▶ [Task goal]:
Start with the line containing "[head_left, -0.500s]" and write out each line through the end of the listing, exactly as given.

◆ ◆ ◆ ◆ ◆

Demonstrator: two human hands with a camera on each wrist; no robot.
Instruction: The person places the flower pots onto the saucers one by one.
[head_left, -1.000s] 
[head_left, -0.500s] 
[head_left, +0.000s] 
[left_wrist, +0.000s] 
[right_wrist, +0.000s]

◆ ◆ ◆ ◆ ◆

▶ [Reply]:
[head_left, -0.500s] 
[head_left, +0.000s] 
[left_wrist, +0.000s] 
[right_wrist, +0.000s]

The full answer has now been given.